Supplied information =
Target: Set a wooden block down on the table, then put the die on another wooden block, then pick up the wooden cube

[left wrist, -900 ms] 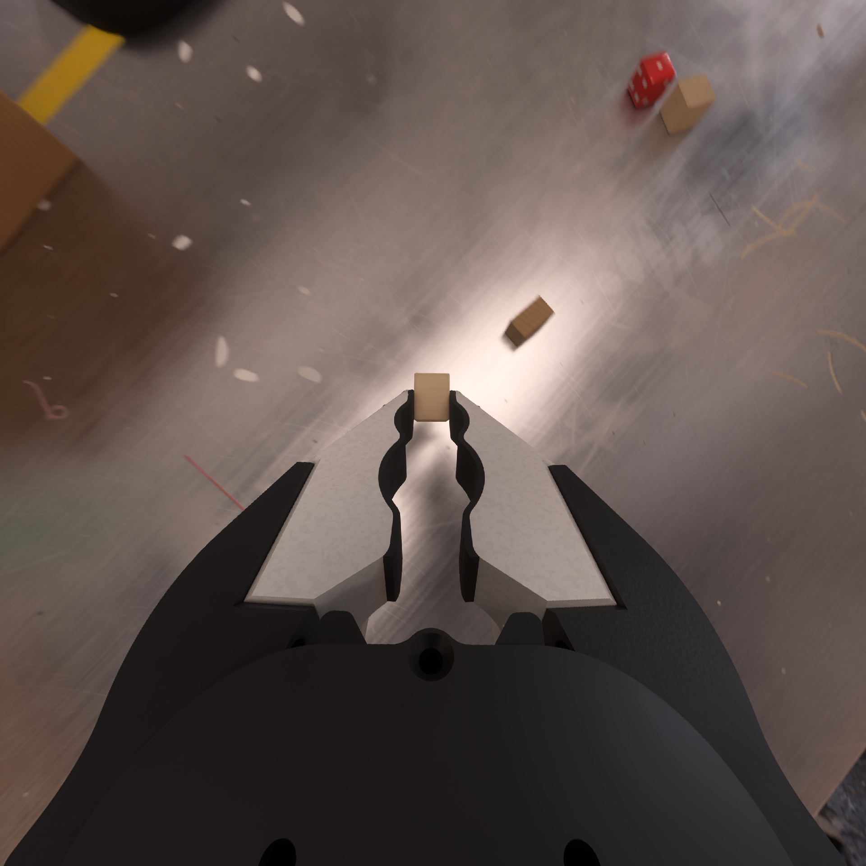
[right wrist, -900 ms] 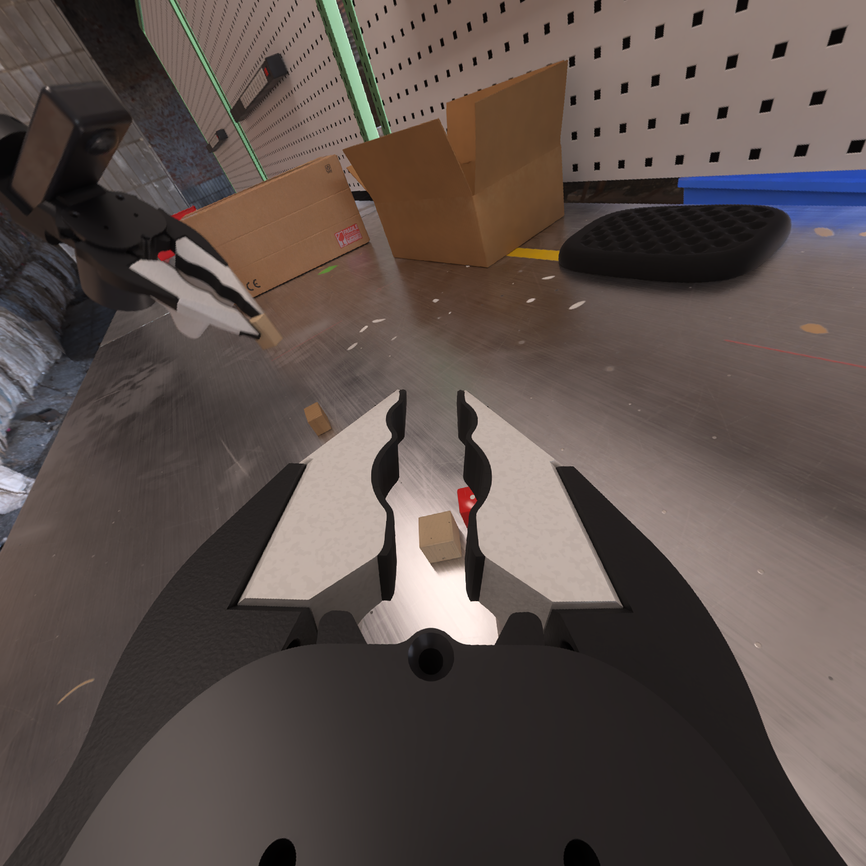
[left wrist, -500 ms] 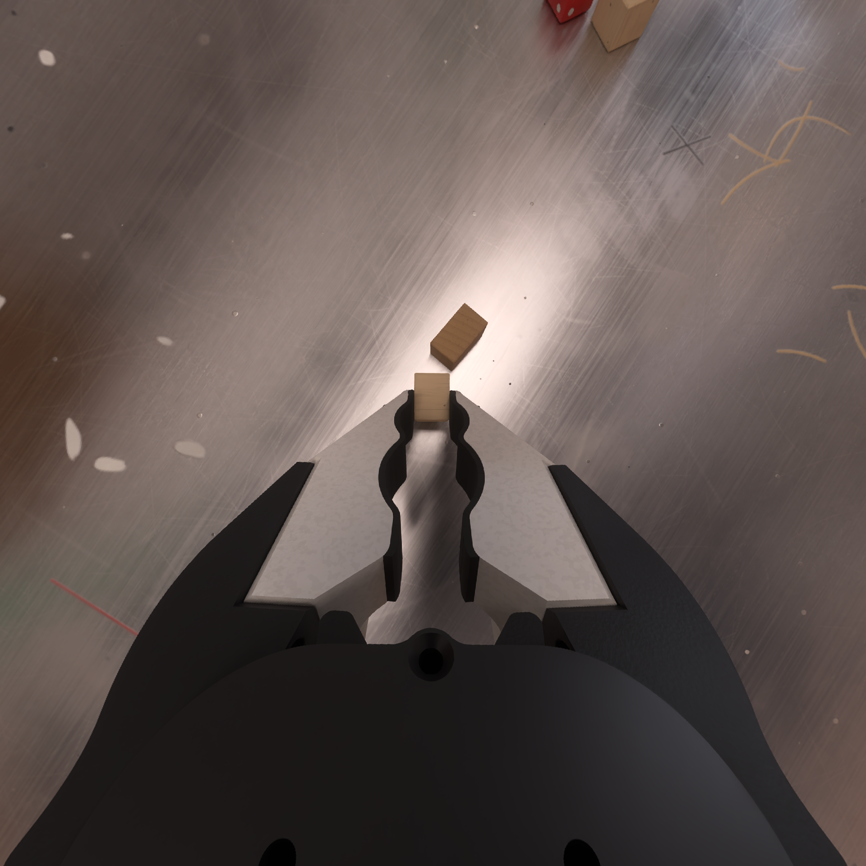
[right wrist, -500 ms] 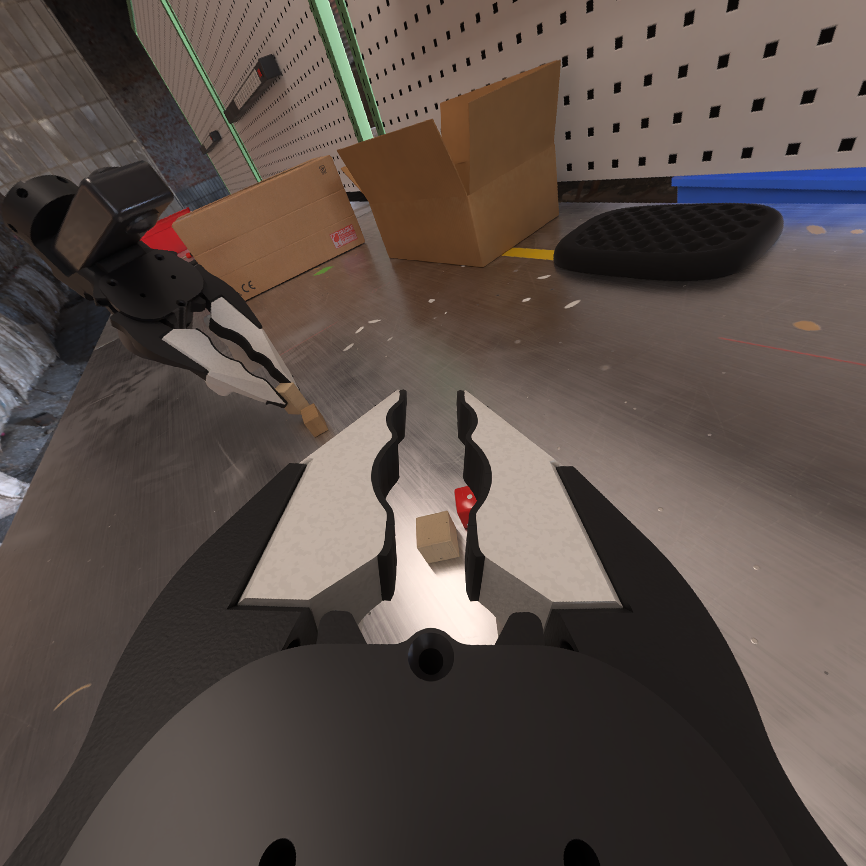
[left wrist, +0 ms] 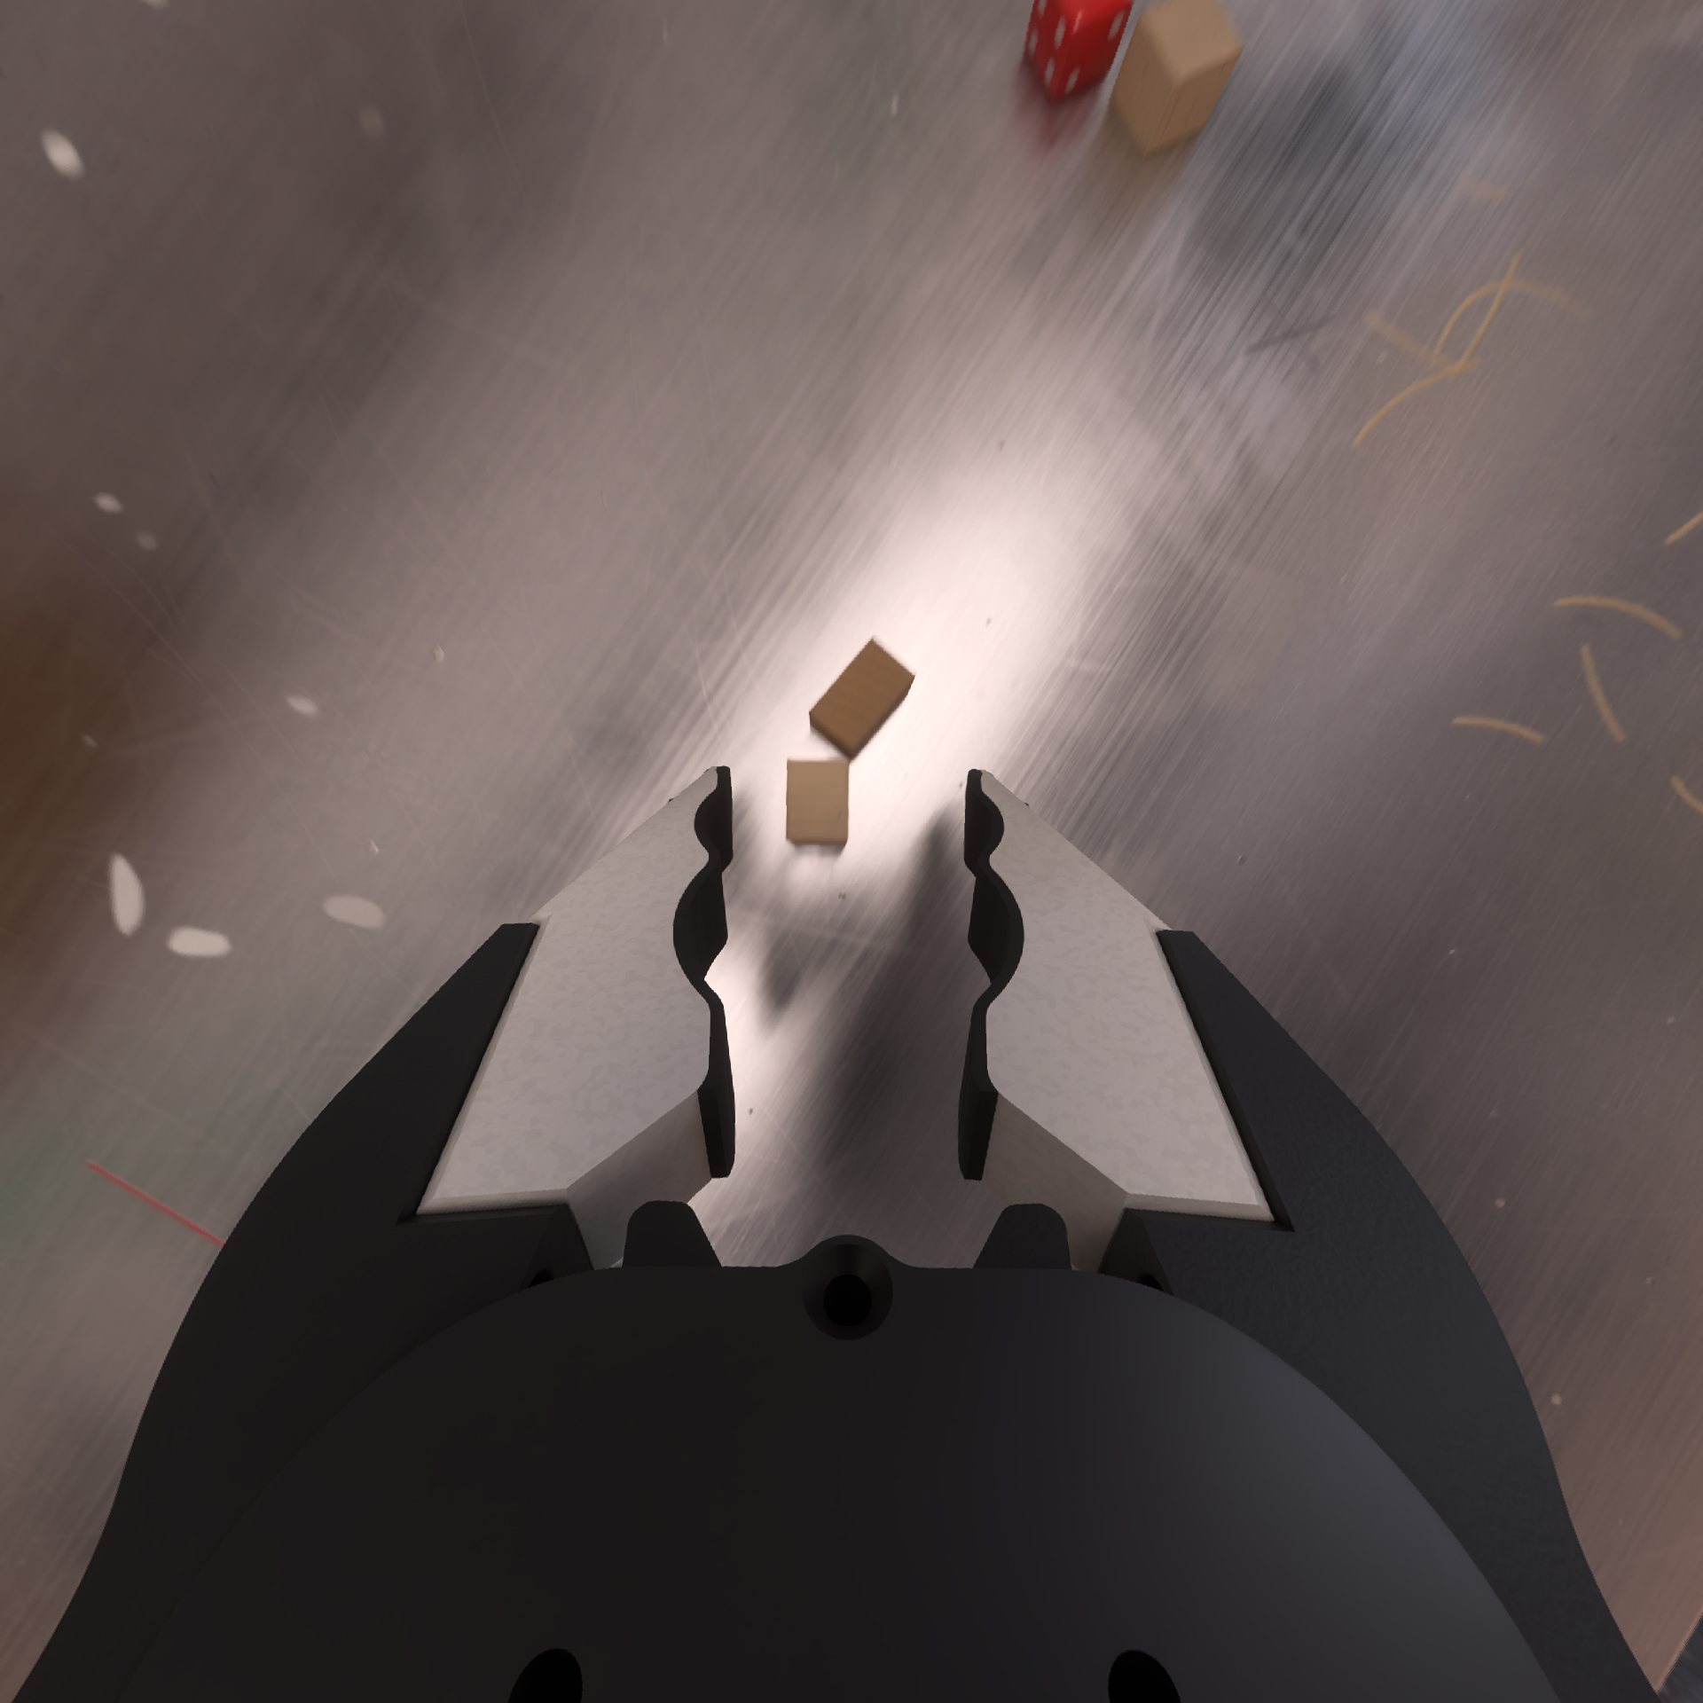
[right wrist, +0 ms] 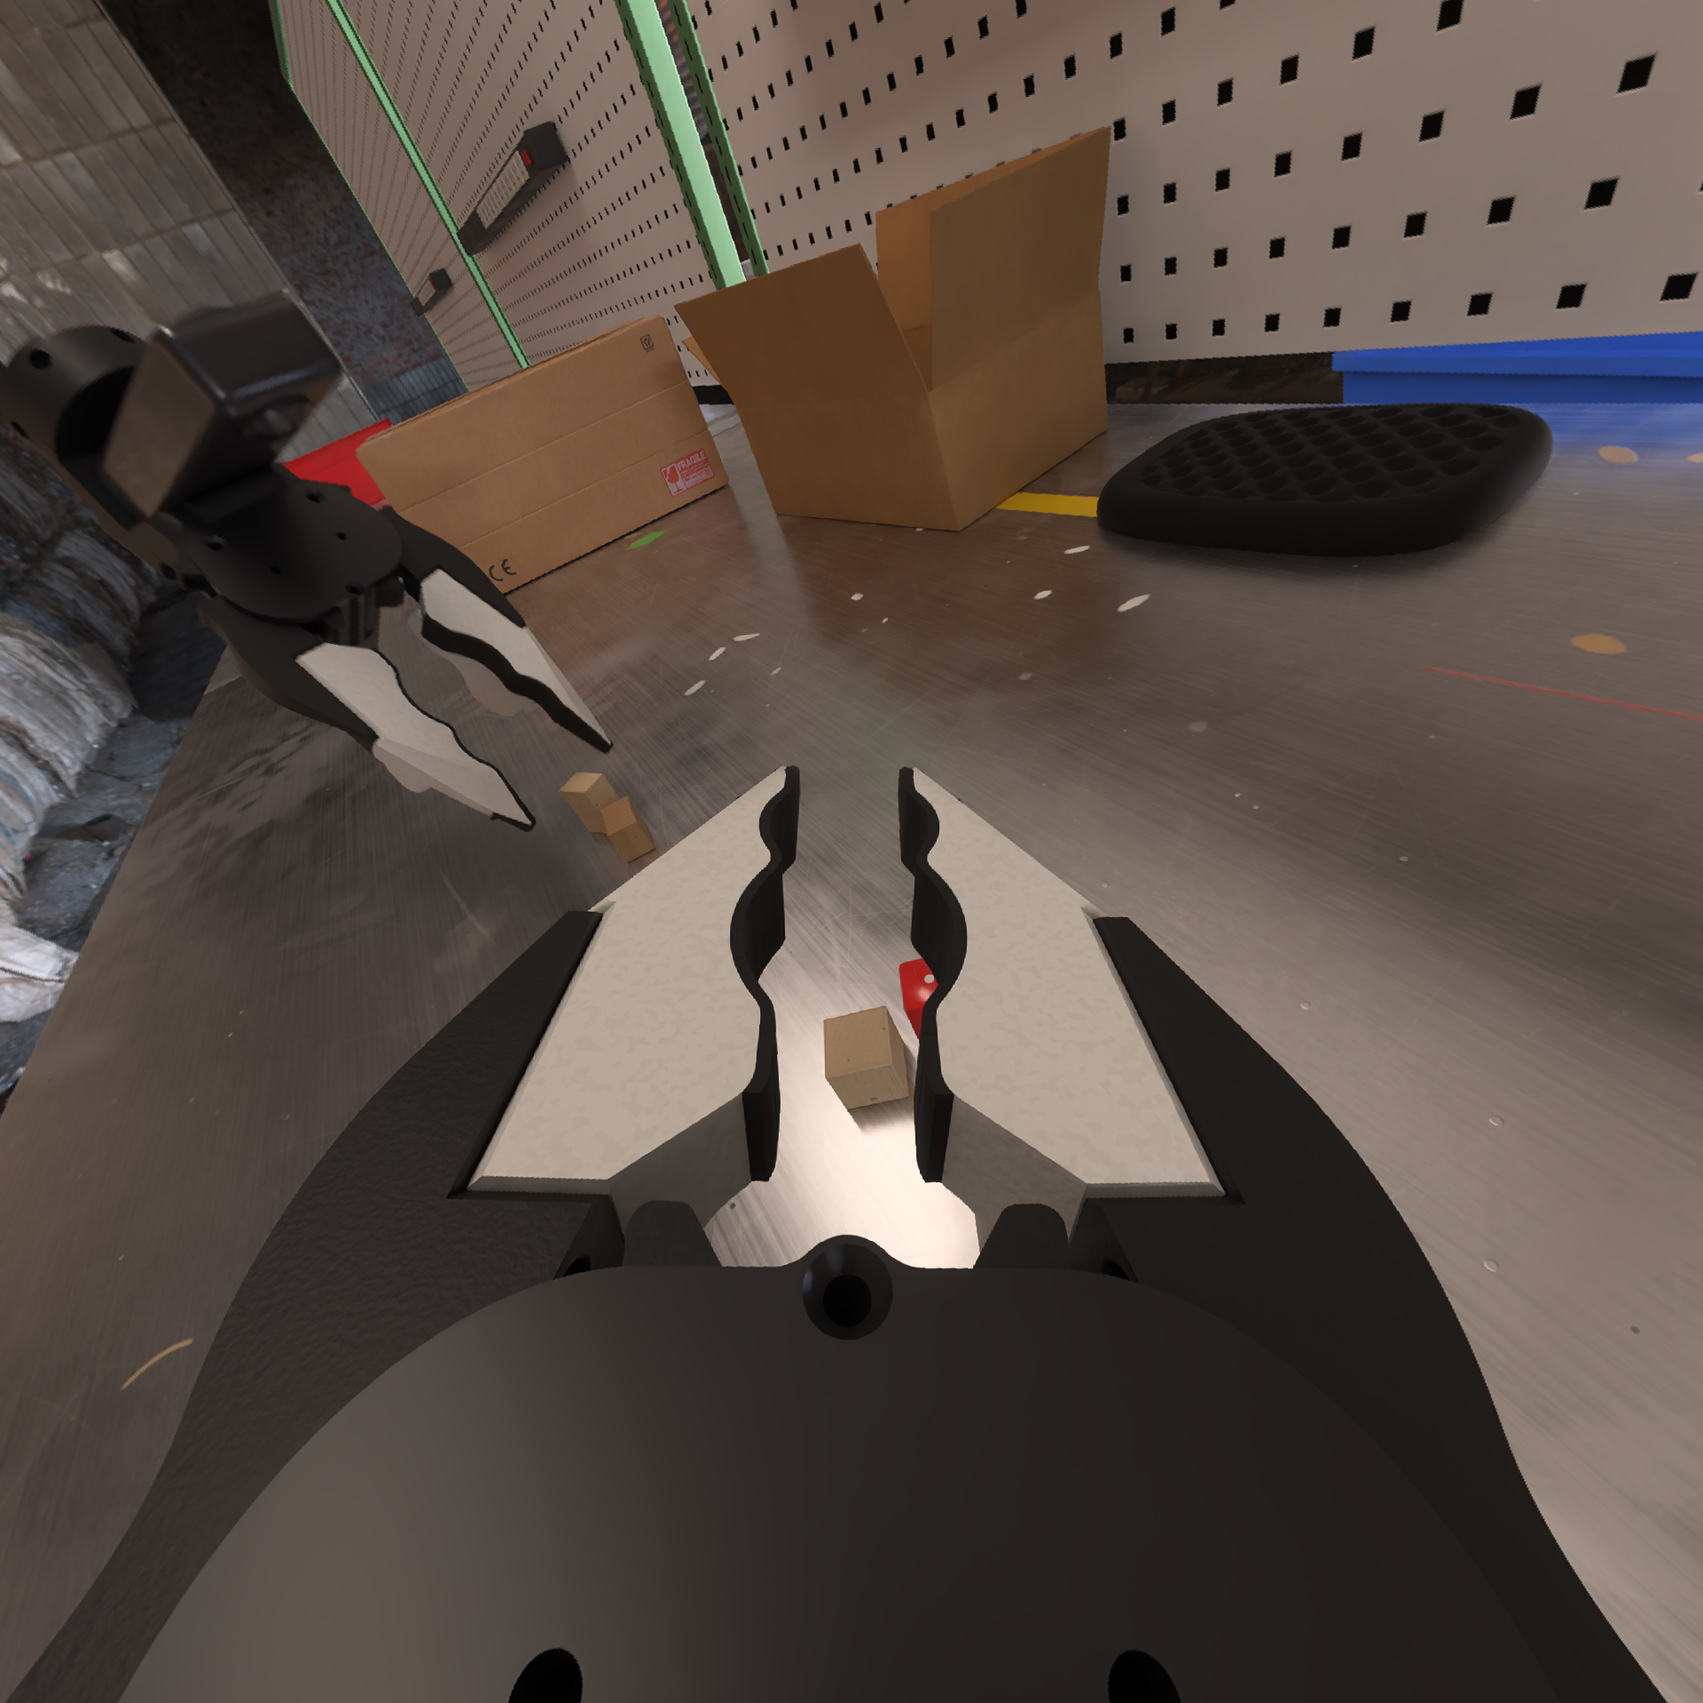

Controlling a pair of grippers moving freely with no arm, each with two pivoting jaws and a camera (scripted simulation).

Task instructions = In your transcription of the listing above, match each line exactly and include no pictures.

Solution to the problem =
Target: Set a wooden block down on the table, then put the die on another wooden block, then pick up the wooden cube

[left wrist, -900 ms] 
[right wrist, -900 ms] 
[left wrist, -500 ms] 
[right wrist, -500 ms] 
[left wrist, +0 ms] 
[right wrist, +0 ms] 

Controlling a pair of grippers moving freely with no arm, each with two pivoting jaws and a camera (scripted simulation).

The answer is complete, and the exercise is done.